Contoh lain: Masalah Nabi dalam keadaan Junub di pagi hari pada bulan Ramadhan.
عن عائشة وأم سلمة قالتا: إنْ كانَ رَسولُ اللهِ صَلَّى اللَّهُ عليه وسلَّمَ لَيُصْبِحُ جُنُبًا مِن جِمَاعٍ، غيرِ احْتِلَامٍ في رَمَضَانَ، ثُمَّ يَصُومُ. (رواه مسلم).
"Dari Aisyah RA dan Ummu Salamah RA, Nabi Muhammad SAW pernah pagi hari dalam kondisi junub karena jimak (di malam harinya), bukan karena mimpi basah di bulan Ramadhan, kemudian beliau mandi dan terus berpuasa.” (HR. Muslim).
Jadi, Puasa seseorang tetap sah meskipun mandi junub dilakukan sehabis fajar terbit. Oleh sebab itu, Mandi junub setelah terbitnya fajar ternyata tidak membatalkan puasa. Hadist di atas adalah hadist yang memiliki 2 perawi a'la yaitu Aisya dan Ummu Salamah Radhiallahu Anhuma para istri Rasulullah SAW. Hadist yang diriwayatkan oleh 2 perawi di atas bertentangan dgn hadist yang hanya diriwayatkan oleh seorang perawi saja yaitu Abu Hurairah, yang menganggap bahwa jika seseorang dlm keadaan junub di pagi hari maka puasanya batal.
عن أبو هريرة قال: لا وربِّ الكعبةِ ما أنا قلتُ مَن أصبحَ وَهوَ جنُبٌ فليُفطِرْ محمَّدٌ صلَّى اللَّهُ عليهِ وسلَّمَ قالهُ. (رواه الألباني)

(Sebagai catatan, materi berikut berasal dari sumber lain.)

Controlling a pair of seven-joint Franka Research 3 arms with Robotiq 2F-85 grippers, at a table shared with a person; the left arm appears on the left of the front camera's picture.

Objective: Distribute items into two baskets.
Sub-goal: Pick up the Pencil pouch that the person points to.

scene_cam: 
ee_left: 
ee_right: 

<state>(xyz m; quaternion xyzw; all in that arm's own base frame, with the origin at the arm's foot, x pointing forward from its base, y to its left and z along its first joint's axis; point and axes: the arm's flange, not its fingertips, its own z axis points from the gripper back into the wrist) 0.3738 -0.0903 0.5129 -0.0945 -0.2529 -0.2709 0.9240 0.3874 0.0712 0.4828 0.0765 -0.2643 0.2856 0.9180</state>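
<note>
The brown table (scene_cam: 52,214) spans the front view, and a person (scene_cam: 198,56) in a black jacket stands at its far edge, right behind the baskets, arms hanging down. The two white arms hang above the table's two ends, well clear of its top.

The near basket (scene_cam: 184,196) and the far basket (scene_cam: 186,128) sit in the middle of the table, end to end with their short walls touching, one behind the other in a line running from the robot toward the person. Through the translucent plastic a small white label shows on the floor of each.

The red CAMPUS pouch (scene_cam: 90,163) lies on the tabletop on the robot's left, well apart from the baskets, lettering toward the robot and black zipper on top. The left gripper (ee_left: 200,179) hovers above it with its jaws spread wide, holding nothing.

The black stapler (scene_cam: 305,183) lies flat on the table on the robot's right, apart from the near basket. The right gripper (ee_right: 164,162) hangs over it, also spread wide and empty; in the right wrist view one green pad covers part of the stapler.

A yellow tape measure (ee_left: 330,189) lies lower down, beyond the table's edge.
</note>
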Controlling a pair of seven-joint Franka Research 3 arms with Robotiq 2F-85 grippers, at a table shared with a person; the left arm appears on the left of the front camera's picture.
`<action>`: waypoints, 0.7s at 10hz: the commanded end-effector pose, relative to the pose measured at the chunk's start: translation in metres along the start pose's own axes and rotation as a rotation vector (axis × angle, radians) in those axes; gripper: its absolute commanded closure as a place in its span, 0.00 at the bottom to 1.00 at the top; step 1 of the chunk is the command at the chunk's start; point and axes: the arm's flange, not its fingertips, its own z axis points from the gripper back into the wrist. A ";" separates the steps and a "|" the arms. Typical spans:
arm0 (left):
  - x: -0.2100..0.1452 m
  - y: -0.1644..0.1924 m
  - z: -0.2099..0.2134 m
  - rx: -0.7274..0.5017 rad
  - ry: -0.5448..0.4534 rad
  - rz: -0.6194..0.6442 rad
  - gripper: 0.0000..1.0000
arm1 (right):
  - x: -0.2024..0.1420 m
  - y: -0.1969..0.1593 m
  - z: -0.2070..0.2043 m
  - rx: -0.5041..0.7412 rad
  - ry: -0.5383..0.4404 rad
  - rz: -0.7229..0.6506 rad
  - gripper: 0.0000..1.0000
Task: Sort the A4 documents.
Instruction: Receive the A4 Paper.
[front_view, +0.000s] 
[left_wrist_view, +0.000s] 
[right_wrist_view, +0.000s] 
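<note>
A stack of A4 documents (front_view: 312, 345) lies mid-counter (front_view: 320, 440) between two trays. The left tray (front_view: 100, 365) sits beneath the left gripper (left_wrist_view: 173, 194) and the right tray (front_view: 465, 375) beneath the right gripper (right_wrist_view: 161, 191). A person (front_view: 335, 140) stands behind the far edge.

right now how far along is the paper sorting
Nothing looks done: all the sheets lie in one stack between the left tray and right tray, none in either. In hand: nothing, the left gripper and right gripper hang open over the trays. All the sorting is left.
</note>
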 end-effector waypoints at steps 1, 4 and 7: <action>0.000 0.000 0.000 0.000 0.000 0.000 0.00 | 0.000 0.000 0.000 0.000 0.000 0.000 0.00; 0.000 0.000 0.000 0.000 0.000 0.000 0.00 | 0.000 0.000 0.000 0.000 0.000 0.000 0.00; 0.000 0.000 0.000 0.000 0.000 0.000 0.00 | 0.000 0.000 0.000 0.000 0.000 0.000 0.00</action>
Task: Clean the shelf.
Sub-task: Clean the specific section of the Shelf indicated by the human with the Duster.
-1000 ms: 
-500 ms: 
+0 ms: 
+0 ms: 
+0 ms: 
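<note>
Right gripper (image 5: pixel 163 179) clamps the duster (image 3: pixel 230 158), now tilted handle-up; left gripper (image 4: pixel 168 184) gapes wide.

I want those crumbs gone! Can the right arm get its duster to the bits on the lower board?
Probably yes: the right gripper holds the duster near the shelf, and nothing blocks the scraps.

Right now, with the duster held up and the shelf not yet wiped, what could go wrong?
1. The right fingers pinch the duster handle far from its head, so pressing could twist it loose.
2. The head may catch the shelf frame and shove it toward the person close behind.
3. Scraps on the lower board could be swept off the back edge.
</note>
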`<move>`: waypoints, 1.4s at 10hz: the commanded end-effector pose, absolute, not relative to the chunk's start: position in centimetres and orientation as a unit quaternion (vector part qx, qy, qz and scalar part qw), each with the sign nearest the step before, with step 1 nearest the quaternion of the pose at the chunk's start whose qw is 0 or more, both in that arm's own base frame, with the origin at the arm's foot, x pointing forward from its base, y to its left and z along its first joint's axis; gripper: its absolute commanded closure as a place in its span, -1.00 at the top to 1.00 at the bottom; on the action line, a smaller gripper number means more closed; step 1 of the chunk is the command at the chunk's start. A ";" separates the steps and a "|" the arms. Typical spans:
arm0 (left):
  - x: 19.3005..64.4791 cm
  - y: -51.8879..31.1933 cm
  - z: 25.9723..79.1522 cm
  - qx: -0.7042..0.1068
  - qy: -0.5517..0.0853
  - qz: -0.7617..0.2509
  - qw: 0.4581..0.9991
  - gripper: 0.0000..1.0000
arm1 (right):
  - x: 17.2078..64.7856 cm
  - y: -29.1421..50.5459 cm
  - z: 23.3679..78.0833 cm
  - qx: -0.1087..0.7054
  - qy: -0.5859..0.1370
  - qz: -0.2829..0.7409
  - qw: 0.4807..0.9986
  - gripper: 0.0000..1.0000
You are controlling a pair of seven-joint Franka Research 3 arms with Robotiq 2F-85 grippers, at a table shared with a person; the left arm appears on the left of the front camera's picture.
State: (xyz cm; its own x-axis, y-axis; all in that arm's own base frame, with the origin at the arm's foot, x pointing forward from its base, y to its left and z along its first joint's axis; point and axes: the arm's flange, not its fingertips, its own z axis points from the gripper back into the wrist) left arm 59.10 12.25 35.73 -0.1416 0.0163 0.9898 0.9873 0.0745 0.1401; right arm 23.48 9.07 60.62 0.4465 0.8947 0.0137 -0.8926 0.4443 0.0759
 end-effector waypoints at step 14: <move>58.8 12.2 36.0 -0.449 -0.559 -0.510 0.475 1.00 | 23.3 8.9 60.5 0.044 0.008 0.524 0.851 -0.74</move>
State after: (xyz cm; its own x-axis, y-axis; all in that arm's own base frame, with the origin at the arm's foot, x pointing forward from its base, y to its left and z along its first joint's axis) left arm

"Dari Abi Hurairah RA berkata: Demi Tuhan pemilik Ka'ba, saya tidak mengatakan bahwa barangsiapa yang mendapati pagi hari dalam keadaan Junub maka hendaklah ia berbuka (puasanya batal), hal tersebut Muhammadlah yang mengatakannya. ( HR. Al Albani).
Melihat dari kasus di atas, maka hadist Aisyah dan Ummu Salamah yang berhak didahulukan dari pada hadist Abu Hurairah yang hanya sebagai perawi tunggal.